TASK INPUTS START
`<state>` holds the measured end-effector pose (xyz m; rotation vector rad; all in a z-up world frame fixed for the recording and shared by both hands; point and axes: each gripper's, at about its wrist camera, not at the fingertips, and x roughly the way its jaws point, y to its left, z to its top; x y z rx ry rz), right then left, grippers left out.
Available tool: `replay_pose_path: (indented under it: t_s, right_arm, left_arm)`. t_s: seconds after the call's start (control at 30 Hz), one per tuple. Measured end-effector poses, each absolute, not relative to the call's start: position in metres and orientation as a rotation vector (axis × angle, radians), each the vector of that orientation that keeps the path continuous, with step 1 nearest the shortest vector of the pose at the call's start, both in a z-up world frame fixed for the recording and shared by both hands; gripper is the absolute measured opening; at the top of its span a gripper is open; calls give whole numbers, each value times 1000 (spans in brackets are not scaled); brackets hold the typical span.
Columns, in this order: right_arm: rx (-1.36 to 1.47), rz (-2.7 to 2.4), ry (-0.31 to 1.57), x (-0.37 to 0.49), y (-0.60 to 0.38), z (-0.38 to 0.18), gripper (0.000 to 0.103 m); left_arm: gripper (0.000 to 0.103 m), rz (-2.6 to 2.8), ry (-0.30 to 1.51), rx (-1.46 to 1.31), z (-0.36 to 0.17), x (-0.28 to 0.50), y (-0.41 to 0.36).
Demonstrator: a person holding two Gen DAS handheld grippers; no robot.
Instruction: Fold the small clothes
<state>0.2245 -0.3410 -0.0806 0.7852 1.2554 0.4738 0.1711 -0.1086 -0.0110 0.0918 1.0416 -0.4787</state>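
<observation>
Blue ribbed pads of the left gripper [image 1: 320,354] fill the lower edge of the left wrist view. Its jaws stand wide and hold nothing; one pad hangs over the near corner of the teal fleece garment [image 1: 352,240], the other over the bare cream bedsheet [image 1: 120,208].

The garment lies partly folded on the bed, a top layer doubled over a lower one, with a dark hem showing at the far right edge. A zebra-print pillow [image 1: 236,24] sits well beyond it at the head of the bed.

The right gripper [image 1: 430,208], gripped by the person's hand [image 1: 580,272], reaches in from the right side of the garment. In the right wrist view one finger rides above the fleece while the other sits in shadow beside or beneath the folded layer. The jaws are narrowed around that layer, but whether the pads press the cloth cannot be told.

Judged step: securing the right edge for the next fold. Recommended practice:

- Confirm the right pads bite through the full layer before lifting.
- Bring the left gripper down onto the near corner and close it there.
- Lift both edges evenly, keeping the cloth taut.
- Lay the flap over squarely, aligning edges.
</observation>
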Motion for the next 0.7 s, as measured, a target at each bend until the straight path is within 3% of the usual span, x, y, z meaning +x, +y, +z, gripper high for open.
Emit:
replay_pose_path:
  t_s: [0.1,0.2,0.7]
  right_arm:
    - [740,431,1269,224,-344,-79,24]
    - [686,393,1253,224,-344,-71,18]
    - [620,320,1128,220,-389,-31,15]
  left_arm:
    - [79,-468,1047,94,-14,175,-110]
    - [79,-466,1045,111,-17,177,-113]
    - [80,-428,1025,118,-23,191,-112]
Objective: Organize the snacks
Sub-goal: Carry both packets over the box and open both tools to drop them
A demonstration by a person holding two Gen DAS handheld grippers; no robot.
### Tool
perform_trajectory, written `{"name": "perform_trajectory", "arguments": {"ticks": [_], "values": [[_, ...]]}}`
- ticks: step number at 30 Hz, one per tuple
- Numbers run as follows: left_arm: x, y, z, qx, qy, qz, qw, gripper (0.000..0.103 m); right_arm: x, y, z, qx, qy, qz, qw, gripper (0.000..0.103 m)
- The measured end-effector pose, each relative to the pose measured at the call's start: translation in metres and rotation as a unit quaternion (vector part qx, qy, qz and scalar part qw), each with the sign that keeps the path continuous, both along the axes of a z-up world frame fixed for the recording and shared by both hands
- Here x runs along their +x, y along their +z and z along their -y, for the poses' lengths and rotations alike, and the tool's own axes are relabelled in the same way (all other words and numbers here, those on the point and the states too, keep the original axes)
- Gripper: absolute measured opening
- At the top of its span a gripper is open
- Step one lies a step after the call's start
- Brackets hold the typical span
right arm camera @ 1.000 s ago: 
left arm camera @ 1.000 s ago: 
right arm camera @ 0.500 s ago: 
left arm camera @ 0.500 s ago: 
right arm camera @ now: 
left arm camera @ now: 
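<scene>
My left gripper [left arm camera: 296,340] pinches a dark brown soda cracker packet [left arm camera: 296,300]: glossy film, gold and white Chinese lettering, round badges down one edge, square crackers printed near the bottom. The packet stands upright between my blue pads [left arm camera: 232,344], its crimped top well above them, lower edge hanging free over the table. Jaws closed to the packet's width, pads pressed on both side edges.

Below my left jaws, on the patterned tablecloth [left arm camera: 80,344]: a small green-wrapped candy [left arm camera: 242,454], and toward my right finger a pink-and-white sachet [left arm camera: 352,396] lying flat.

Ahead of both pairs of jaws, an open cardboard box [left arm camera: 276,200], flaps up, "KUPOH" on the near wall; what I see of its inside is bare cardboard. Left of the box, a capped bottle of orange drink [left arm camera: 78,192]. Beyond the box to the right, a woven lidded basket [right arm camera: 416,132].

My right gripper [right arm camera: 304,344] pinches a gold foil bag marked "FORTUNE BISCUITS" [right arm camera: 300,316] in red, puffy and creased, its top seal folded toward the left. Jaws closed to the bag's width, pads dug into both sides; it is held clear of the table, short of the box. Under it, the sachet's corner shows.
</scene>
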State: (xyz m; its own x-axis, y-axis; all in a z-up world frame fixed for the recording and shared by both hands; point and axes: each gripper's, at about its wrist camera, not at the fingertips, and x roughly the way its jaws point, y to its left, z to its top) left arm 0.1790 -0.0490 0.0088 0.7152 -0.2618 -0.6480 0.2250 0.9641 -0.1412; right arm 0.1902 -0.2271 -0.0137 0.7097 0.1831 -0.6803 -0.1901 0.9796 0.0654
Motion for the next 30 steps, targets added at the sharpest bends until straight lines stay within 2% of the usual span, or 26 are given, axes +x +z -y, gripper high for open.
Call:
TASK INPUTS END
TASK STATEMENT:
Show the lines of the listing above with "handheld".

WRITTEN ANSWER:
Demonstrator: a person holding two Gen DAS handheld grippers; no robot.
A demonstration by a person holding two Gen DAS handheld grippers; no robot.

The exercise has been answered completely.